Find the string "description" in the data, then copy every line where it is found.

━━ MATERIAL SUPPLIED

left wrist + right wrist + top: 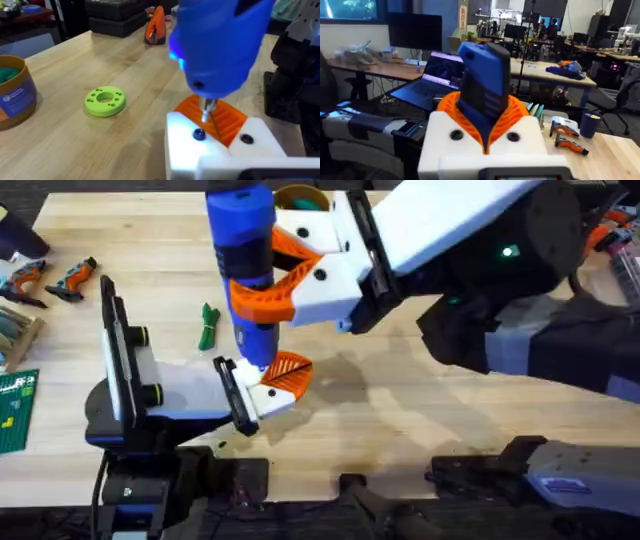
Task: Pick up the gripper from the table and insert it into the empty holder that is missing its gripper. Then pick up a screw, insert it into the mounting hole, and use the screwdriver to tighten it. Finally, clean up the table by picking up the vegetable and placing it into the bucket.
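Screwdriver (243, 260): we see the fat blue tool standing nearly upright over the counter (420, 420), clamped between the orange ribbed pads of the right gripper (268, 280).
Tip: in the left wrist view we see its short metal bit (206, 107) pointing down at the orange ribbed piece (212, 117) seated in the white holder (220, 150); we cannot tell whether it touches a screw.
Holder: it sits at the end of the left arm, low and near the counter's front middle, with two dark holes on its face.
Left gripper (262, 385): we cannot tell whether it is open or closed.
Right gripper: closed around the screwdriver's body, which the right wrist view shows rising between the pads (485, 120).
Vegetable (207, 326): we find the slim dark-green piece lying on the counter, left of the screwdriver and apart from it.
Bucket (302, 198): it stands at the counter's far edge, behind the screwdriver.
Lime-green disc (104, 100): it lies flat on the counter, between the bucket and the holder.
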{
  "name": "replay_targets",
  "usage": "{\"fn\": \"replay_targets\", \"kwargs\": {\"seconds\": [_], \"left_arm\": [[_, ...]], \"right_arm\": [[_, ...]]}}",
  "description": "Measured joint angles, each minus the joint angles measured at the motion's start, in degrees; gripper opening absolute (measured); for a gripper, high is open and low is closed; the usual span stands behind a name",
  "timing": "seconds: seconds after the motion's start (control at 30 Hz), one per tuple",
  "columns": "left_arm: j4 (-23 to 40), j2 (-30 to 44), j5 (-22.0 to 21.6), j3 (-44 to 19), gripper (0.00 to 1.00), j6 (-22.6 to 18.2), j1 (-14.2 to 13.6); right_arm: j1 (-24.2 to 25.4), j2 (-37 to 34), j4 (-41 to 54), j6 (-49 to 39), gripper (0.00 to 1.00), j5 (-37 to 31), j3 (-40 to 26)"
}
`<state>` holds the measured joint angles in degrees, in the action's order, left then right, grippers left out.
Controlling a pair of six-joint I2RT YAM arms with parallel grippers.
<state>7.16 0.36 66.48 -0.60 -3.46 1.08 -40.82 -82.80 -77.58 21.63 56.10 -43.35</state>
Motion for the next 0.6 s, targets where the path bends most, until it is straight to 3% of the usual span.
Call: {"fn": "replay_targets", "kwargs": {"seconds": [0.6], "left_arm": [[0.0,0.0,0.0,0.0,0.004,0.0,0.0]], "right_arm": [[-0.55,-0.61,0.45,-1.12,0.026,0.37,0.0]]}}
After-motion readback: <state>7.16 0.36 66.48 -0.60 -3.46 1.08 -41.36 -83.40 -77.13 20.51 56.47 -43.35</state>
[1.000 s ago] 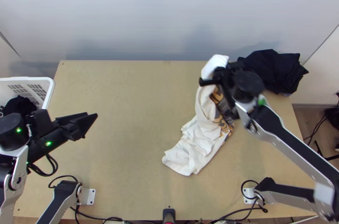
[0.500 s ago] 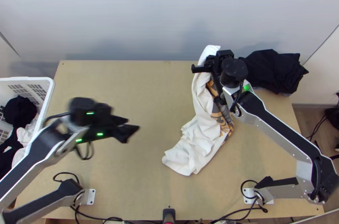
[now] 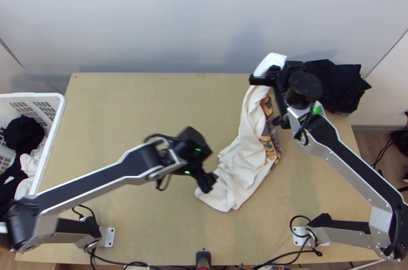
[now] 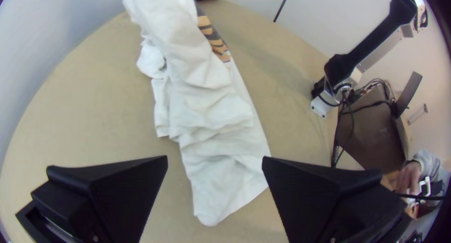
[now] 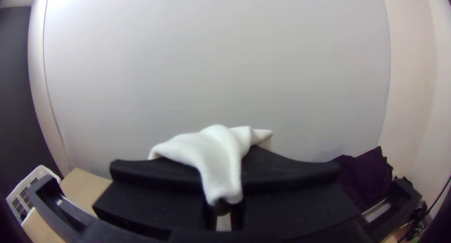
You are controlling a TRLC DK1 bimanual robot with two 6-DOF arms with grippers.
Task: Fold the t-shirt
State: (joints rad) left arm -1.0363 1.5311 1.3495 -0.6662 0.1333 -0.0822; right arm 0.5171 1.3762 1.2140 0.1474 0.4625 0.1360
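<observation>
Since our left gripper has swung across the table to the near end of the white t-shirt, lying bunched there with its far end raised, we judge a second hold is coming, to help straighten it for folding. Our left wrist view shows that gripper's fingers parted and empty; our right wrist view shows white cloth pinched in the right gripper.
</observation>
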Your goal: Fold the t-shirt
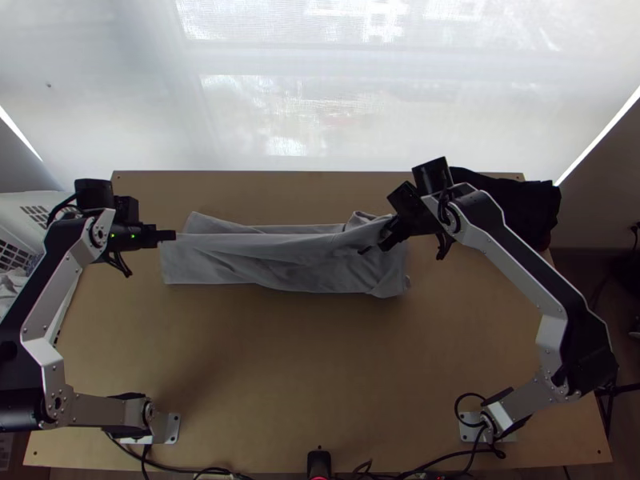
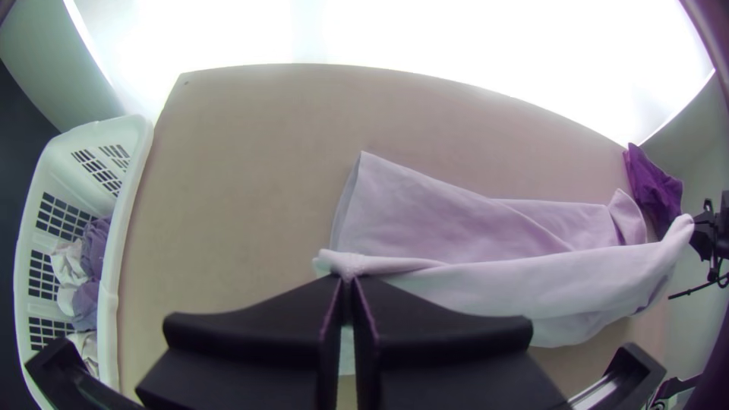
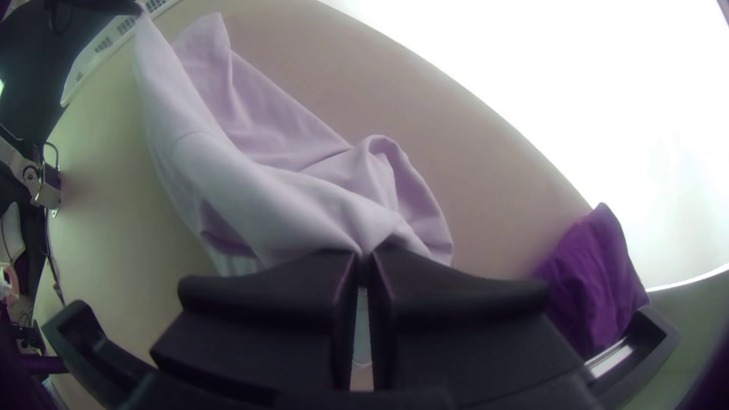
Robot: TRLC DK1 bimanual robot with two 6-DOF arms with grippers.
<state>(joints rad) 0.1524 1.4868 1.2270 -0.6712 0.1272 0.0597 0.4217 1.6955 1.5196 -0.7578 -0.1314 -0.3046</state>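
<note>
The light grey t-shirt (image 1: 280,260) lies as a long folded strip across the table, its upper layer pulled taut between both grippers. At its left end my left gripper (image 1: 166,236) holds an edge. Near the right end is my right gripper (image 1: 386,238), with cloth raised at its tips. In the left wrist view, my left gripper (image 2: 347,282) is shut on a bunched edge of the t-shirt (image 2: 456,220). The right wrist view has my right gripper (image 3: 364,258) shut on a gathered part of the t-shirt (image 3: 266,197).
A white basket (image 2: 133,190) with clothes inside stands at the table's left. Dark cloth (image 1: 516,200) lies at the far right corner, purple in the wrist views. Bare table (image 1: 320,368) stretches between the t-shirt and the arms' bases.
</note>
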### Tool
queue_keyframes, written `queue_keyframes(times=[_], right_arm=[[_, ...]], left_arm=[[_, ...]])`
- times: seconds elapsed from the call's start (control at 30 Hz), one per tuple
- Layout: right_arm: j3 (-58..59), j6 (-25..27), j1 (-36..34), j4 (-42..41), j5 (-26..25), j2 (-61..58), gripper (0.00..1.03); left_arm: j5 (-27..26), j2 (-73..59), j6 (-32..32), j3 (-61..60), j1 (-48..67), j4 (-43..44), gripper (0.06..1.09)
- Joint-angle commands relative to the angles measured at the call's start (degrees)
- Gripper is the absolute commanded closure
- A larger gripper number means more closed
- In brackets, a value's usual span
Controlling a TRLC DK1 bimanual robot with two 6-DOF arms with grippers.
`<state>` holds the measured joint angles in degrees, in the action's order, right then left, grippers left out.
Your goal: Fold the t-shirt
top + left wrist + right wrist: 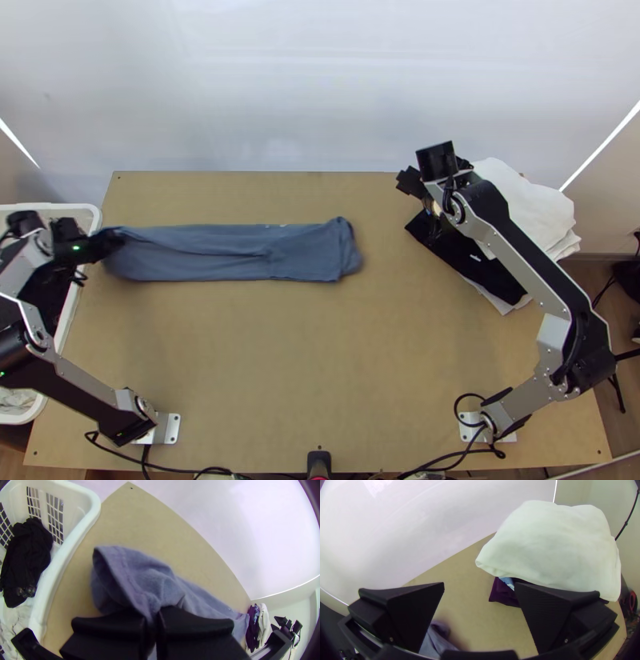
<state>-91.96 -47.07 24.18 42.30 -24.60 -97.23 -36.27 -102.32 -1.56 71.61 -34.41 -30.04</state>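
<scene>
The blue-grey t-shirt (224,252) lies as a long narrow folded strip across the table's back left, its right end doubled into a loose edge. At its left end is my left gripper (104,242). In the left wrist view, my left gripper (151,620) is shut on the bunched end of the shirt (150,573), which rises in a loose fold ahead of the fingers. My right gripper (420,196) is held by the stacked clothes, apart from the shirt. In the right wrist view, my right gripper (479,586) stands open with nothing held, and part of the shirt (436,643) shows beyond it.
A white laundry basket (90,214) with dark clothing stands at the table's left edge. At the back right lie folded white clothes (524,200) beside a black folded garment (472,260). Bare wood (304,360) extends in front of the shirt.
</scene>
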Motion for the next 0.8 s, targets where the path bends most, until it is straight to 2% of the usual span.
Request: queue_keyframes(times=[0.0,0.1,0.3,0.47,0.77], right_arm=[[1.35,-0.30,-0.19,-0.03,0.08,0.81,0.05],[1.61,-0.04,-0.19,-0.03,0.08,1.25,0.05],[0.91,0.66,-1.42,-0.03,-0.01,2.13,0.05],[0.56,0.75,-2.92,-0.03,0.08,2.66,0.05],[0.73,0.31,-4.41,-0.03,0.17,3.71,0.05]], left_arm=[[1.82,7.31,-1.07,3.53,3.83,-10.12,1.05],[3.40,9.69,-0.55,4.15,11.30,-14.08,1.05],[6.13,11.53,6.05,6.87,27.65,-16.80,1.05],[8.23,9.25,11.32,9.68,38.46,-16.10,1.05],[10.70,1.69,16.94,15.31,50.23,-13.20,1.05]])
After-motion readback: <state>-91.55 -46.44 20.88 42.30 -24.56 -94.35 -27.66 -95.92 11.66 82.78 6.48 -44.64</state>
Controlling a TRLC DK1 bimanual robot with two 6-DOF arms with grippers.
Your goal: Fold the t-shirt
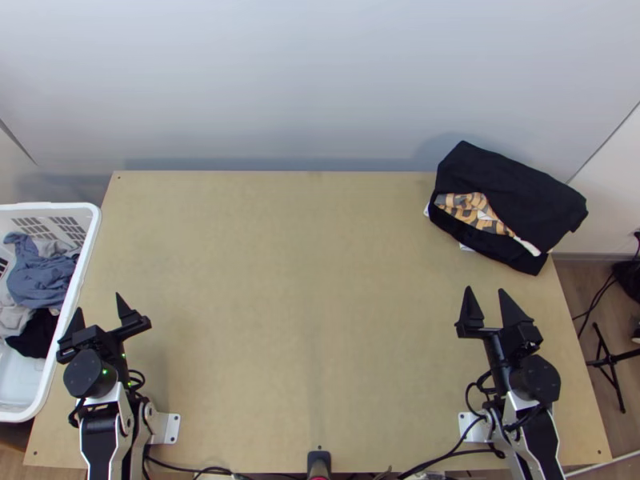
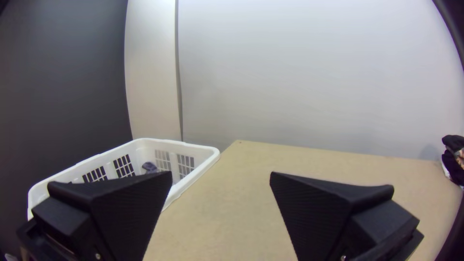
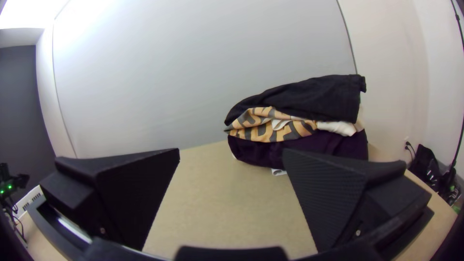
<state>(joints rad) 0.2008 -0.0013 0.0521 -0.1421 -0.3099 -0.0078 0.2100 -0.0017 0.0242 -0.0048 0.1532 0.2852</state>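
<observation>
the left tool (image 1: 99, 302) is spread wide with nothing between its fingers, above the near left of the bench (image 1: 304, 280). the right tool (image 1: 486, 290) is just as wide, also holding nothing, over the right side. parked apart like this, they probably leave the middle free for spreading and folding a shirt.

beside the left tool, against the bench's left edge, is a white basket (image 1: 48, 206), likely there to feed loose laundry to that arm. the dark pile (image 1: 512, 192) sits in the far right corner, probably kept there as finished work, out of the folding area.

which piece is the t-shirt i cannot tell; my guess is that it lies in the basket. in there are a crumpled blue-grey cloth (image 1: 40, 276), a bunched black cloth (image 1: 34, 334) and some pale ones. the pile looks folded and stacked: black on top, an orange-and-dark patterned piece (image 3: 270, 130) bulging out beneath, with a bit of white, then dark purplish cloth below.
</observation>
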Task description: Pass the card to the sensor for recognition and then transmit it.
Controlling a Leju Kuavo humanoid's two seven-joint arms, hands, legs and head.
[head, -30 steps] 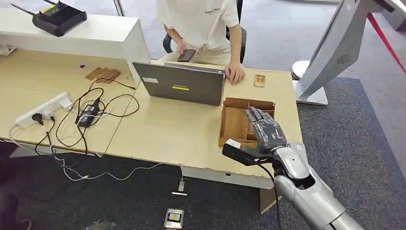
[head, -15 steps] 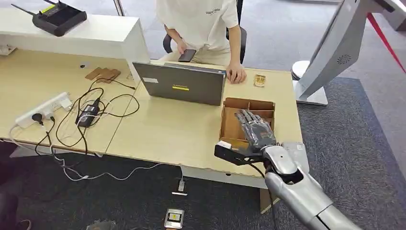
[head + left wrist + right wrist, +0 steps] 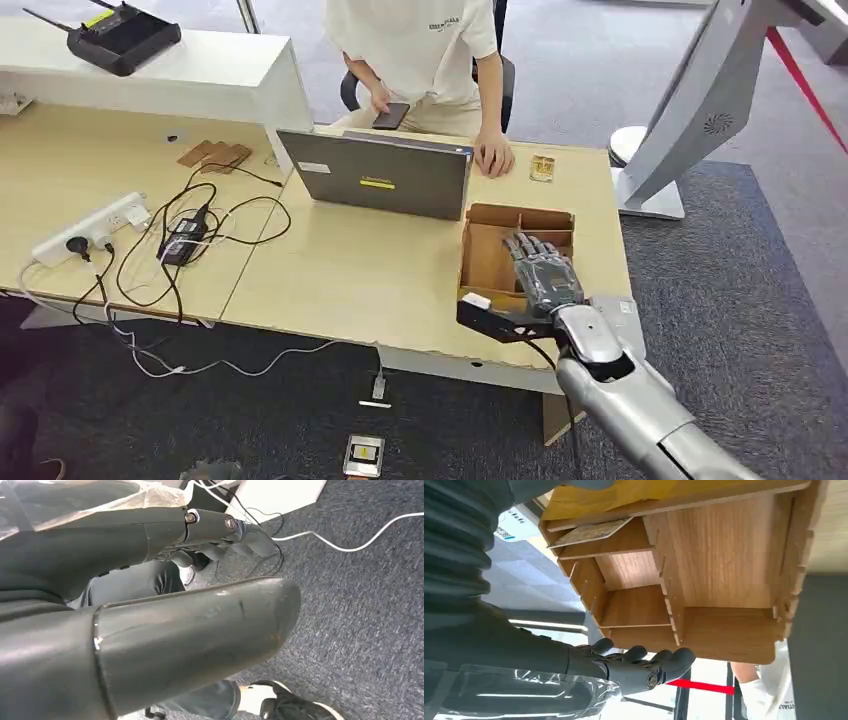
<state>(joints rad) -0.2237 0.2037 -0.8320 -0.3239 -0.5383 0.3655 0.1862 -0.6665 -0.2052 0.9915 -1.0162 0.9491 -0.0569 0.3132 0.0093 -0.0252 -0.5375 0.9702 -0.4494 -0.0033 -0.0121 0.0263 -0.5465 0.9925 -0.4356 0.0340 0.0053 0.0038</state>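
Broadly, the bench [image 3: 380,280] carries a wooden box [image 3: 492,250] at 3 o'clock. Above it the right robot hand [image 3: 545,272] hovers, fingers apart, holding nothing. The card [image 3: 591,532] lies in an end compartment: thin, light, stiff, probably slippery; pinch its edge.

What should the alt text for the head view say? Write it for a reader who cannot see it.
The robot's right hand, fingers spread, hovers over a divided wooden tray near the corner of a light wooden desk. Behind the tray stands a grey laptop, where a seated person holds a phone. A power strip with tangled cables lies further left.
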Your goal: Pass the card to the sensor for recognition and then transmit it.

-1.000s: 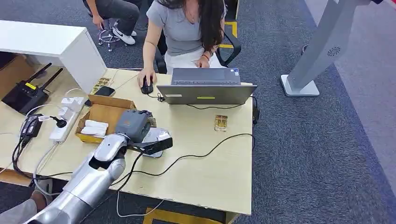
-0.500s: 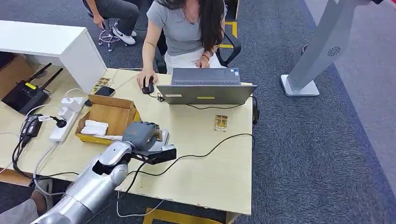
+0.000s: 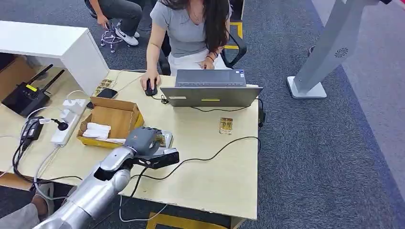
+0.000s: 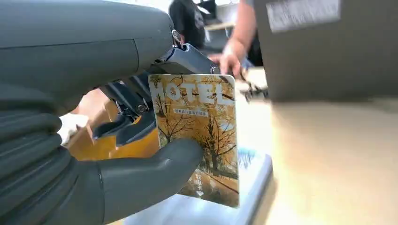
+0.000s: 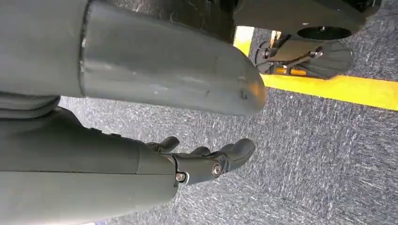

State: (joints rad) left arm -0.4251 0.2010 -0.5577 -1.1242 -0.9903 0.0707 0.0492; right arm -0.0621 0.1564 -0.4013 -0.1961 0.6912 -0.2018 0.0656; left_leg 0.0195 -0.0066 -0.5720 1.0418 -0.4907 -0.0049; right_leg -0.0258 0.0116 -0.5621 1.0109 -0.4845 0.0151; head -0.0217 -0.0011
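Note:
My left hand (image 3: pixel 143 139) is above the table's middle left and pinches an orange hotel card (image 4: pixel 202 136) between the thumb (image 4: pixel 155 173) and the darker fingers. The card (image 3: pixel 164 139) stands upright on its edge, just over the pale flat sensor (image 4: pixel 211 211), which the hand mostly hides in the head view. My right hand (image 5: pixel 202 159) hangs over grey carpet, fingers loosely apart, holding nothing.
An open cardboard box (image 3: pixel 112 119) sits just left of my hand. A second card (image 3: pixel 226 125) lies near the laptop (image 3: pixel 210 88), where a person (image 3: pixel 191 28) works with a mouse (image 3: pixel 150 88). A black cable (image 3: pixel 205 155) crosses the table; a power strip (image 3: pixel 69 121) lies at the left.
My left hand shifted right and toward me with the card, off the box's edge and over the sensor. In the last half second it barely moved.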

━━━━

OUTPUT
  "description": "Measured joint angles, each minus the joint angles measured at the motion's start, in degrees; gripper opening absolute (measured); for a gripper, high is open and low is closed; the usual span stands behind a name",
Task description: Pass the card to the sensor for recognition and then transmit it.

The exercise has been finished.